▶ _Work to complete_: Reproduce the records below exactly, with nothing altered.

(Dataset entries)
»»
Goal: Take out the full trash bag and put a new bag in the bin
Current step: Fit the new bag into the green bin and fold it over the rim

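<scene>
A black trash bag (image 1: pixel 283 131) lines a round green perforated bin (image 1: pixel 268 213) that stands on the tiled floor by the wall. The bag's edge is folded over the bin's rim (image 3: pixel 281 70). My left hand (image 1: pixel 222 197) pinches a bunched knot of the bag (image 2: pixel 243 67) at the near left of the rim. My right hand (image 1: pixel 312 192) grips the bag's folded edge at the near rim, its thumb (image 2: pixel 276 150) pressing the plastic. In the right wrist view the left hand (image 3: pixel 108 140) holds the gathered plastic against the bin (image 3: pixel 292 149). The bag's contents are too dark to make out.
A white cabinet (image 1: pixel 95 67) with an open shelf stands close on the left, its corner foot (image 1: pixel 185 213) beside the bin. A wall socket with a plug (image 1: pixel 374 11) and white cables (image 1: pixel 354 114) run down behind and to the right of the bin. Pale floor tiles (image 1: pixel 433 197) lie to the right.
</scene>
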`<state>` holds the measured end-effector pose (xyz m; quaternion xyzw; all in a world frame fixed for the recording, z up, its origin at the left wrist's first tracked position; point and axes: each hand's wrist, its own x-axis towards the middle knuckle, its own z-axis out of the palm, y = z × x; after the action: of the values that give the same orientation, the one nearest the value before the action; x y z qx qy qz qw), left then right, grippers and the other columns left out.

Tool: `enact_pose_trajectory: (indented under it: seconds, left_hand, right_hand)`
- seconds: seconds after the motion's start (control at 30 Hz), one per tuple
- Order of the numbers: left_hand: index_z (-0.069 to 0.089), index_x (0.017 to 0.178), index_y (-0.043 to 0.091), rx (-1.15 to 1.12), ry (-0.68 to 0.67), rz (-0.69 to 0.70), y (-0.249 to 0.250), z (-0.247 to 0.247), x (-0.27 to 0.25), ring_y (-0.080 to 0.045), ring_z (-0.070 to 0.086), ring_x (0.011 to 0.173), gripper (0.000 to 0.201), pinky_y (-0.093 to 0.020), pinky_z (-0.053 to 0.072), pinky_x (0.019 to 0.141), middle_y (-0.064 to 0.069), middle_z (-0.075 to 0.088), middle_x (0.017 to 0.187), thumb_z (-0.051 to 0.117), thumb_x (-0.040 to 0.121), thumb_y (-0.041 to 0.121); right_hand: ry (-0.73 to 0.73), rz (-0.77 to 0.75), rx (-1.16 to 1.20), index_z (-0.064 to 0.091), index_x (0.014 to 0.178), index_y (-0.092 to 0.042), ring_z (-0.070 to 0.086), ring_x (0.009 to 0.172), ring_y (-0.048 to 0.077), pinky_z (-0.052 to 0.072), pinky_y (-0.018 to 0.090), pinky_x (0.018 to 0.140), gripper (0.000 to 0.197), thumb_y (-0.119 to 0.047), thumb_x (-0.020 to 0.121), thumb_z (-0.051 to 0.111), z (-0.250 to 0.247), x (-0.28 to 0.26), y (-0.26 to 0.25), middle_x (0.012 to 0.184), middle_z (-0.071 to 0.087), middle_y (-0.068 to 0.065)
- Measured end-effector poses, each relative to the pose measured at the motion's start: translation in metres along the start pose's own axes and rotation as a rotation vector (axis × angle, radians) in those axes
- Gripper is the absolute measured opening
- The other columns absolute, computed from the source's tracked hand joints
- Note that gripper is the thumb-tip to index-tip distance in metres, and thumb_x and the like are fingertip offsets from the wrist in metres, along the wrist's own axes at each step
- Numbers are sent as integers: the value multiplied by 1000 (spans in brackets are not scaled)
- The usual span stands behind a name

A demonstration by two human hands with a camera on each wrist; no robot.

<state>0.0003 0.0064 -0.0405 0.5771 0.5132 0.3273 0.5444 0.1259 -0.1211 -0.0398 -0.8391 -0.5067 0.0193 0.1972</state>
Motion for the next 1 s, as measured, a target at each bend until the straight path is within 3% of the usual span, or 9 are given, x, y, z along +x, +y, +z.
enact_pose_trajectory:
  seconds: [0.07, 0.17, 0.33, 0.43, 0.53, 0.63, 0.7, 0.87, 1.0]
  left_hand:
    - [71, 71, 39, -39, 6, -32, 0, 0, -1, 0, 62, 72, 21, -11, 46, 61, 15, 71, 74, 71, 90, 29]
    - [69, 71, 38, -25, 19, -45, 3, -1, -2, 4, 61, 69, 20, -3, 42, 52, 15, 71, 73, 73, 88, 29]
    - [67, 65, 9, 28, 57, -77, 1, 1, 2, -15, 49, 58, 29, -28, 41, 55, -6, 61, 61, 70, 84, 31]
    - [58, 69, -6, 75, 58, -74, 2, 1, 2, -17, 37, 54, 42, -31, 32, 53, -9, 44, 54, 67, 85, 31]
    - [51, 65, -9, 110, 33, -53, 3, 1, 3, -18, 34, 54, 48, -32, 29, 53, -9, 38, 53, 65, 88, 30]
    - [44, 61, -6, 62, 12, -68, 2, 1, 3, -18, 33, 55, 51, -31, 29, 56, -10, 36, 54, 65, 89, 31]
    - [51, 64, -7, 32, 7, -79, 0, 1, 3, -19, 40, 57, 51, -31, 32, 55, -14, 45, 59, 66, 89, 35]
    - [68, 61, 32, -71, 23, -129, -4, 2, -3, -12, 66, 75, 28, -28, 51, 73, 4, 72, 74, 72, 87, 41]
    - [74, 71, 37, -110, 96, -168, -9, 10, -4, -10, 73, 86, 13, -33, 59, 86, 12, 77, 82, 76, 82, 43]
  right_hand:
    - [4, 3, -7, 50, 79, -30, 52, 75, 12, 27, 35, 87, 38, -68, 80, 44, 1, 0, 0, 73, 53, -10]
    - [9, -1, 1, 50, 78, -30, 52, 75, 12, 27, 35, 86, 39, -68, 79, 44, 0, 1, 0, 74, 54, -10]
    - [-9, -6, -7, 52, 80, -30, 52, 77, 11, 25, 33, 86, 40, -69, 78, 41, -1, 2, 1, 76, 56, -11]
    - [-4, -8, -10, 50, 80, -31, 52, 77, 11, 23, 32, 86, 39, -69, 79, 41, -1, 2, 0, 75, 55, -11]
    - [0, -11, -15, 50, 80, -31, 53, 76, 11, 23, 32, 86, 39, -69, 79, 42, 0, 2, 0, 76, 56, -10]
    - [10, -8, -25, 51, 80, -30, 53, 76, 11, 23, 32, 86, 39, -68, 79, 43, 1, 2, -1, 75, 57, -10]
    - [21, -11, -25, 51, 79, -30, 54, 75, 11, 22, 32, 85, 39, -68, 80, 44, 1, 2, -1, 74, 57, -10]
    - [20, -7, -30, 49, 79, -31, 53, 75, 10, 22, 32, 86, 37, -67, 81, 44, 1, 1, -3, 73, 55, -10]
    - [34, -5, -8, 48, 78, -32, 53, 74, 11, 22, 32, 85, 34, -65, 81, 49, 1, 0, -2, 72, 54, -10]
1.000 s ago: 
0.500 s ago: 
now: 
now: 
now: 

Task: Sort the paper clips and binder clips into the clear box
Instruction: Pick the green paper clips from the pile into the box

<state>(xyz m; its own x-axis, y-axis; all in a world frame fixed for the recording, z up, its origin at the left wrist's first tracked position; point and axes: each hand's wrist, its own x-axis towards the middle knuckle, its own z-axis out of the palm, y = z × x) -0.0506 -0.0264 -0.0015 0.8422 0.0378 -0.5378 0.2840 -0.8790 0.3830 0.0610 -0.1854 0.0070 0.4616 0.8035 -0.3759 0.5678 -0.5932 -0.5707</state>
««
▶ _Task response_:
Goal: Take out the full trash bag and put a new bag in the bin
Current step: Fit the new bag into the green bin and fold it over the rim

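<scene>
A black trash bag (image 1: pixel 283 131) lines a round green perforated bin (image 1: pixel 268 213) that stands on the tiled floor by the wall. The bag's edge is folded over the bin's rim (image 3: pixel 281 70). My left hand (image 1: pixel 222 197) pinches a bunched knot of the bag (image 2: pixel 243 67) at the near left of the rim. My right hand (image 1: pixel 312 192) grips the bag's folded edge at the near rim, its thumb (image 2: pixel 276 150) pressing the plastic. In the right wrist view the left hand (image 3: pixel 108 140) holds the gathered plastic against the bin (image 3: pixel 292 149). The bag's contents are too dark to make out.
A white cabinet (image 1: pixel 95 67) with an open shelf stands close on the left, its corner foot (image 1: pixel 185 213) beside the bin. A wall socket with a plug (image 1: pixel 374 11) and white cables (image 1: pixel 354 114) run down behind and to the right of the bin. Pale floor tiles (image 1: pixel 433 197) lie to the right.
</scene>
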`<state>` holds the measured end-effector pose (xyz m; quaternion xyzw; all in a world frame fixed for the recording, z up, its origin at the left wrist's first tracked position; point and axes: each hand's wrist, its own x-axis towards the middle knuckle, its own z-axis out of the palm, y = z × x; after the action: of the values that give the same orientation, the one nearest the value before the action; x y z qx qy qz qw), left then right, grippers and the other columns left out.

Tool: `enact_pose_trajectory: (indented under it: seconds, left_hand, right_hand)`
- seconds: seconds after the motion's start (control at 30 Hz), one per tuple
- Order of the numbers: left_hand: index_z (-0.069 to 0.089), index_x (0.017 to 0.178), index_y (-0.043 to 0.091), rx (-1.15 to 1.12), ry (-0.68 to 0.67), rz (-0.69 to 0.70), y (-0.249 to 0.250), z (-0.247 to 0.247), x (-0.27 to 0.25), ring_y (-0.080 to 0.045), ring_z (-0.070 to 0.086), ring_x (0.011 to 0.173), gripper (0.000 to 0.201), pinky_y (-0.093 to 0.020), pinky_z (-0.053 to 0.072), pinky_x (0.019 to 0.141), middle_y (-0.064 to 0.069), middle_z (-0.075 to 0.088), middle_x (0.017 to 0.187), thumb_z (-0.051 to 0.117), thumb_x (-0.040 to 0.121), thumb_y (-0.041 to 0.121); right_hand: ry (-0.73 to 0.73), rz (-0.77 to 0.75), rx (-1.16 to 1.20), index_z (-0.064 to 0.091), index_x (0.014 to 0.178), index_y (-0.092 to 0.042), ring_z (-0.070 to 0.086), ring_x (0.009 to 0.172), ring_y (-0.048 to 0.077), pinky_z (-0.052 to 0.072), pinky_y (-0.018 to 0.090), pinky_x (0.018 to 0.140), gripper (0.000 to 0.197), thumb_y (-0.119 to 0.047), thumb_x (-0.020 to 0.121), thumb_z (-0.051 to 0.111), z (-0.250 to 0.247), x (-0.28 to 0.26), y (-0.26 to 0.25), middle_x (0.012 to 0.184), middle_z (-0.071 to 0.087), middle_y (-0.068 to 0.065)
- Measured end-effector poses, each relative to the pose measured at the motion's start: translation in metres along the start pose's own axes and rotation as a rotation vector (axis × angle, radians) in those axes
- Gripper is the absolute measured opening
- The other columns absolute, computed from the source's tracked hand joints
- Note that gripper is the thumb-tip to index-tip distance in metres, and thumb_x and the like are fingertip offsets from the wrist in metres, along the wrist's own axes at each step
- Numbers are sent as integers: the value multiplied by 1000 (spans in brackets are not scaled)
- The usual span stands behind a name

A demonstration by two human hands with a camera on each wrist; no robot.

<state>0.0003 0.0064 -0.0405 0.5771 0.5132 0.3273 0.5444 0.1259 -0.1211 -0.0398 -0.8391 -0.5067 0.0193 0.1972</state>
Motion for the next 1 s, as measured, a target at each bend until the straight path is within 3% of the usual span, or 9 are given, x, y, z along +x, +y, +z.
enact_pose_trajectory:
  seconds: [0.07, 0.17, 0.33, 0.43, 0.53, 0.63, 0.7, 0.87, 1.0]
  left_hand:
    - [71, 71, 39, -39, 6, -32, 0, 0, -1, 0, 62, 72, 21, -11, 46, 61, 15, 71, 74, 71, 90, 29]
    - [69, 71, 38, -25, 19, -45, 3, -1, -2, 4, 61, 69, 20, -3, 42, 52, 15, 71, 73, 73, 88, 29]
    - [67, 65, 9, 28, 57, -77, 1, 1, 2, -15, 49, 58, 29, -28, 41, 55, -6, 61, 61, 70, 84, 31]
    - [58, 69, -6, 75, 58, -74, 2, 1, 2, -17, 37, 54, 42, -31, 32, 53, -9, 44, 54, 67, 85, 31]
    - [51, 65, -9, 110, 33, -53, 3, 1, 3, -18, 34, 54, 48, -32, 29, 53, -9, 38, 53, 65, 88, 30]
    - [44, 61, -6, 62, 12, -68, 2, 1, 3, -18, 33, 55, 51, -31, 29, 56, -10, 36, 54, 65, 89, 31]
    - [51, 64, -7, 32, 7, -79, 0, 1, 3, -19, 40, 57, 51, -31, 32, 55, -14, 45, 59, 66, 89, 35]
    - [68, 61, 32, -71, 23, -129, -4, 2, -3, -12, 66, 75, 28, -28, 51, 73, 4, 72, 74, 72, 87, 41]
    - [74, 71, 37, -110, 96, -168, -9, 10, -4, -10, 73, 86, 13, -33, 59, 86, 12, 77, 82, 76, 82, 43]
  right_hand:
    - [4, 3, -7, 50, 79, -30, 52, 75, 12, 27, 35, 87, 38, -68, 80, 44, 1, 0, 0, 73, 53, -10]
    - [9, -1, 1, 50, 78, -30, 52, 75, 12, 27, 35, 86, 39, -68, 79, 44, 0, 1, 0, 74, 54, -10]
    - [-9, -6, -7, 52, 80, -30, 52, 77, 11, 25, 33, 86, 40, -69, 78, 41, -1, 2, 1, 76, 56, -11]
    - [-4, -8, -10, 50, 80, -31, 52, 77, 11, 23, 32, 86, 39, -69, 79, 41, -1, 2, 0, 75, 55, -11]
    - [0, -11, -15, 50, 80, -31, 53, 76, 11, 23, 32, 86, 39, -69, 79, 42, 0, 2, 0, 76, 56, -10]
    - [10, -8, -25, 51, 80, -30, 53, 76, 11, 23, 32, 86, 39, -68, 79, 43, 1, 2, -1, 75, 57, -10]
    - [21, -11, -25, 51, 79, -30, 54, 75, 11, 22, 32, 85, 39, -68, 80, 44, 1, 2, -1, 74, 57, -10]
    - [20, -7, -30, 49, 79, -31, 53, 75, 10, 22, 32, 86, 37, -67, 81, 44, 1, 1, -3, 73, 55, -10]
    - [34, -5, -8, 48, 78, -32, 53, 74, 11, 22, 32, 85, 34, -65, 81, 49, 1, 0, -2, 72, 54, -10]
1.000 s ago: 
0.500 s ago: 
now: 
now: 
now: 

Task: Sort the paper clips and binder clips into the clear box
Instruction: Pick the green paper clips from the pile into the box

<state>(xyz m; its own x-axis, y-axis; all in a world frame fixed for the recording, z up, its origin at the left wrist's first tracked position; point and axes: each hand's wrist, its own x-axis towards the middle knuckle, its own z-axis out of the palm, y = z × x) -0.0506 -0.0264 -0.0015 0.8422 0.0378 -0.5378 0.2840 -0.8790 0.3830 0.0610 -0.1854 0.0070 0.4616 0.8035 -0.3759 0.5678 -0.5932 -0.5707</state>

The response is now complete.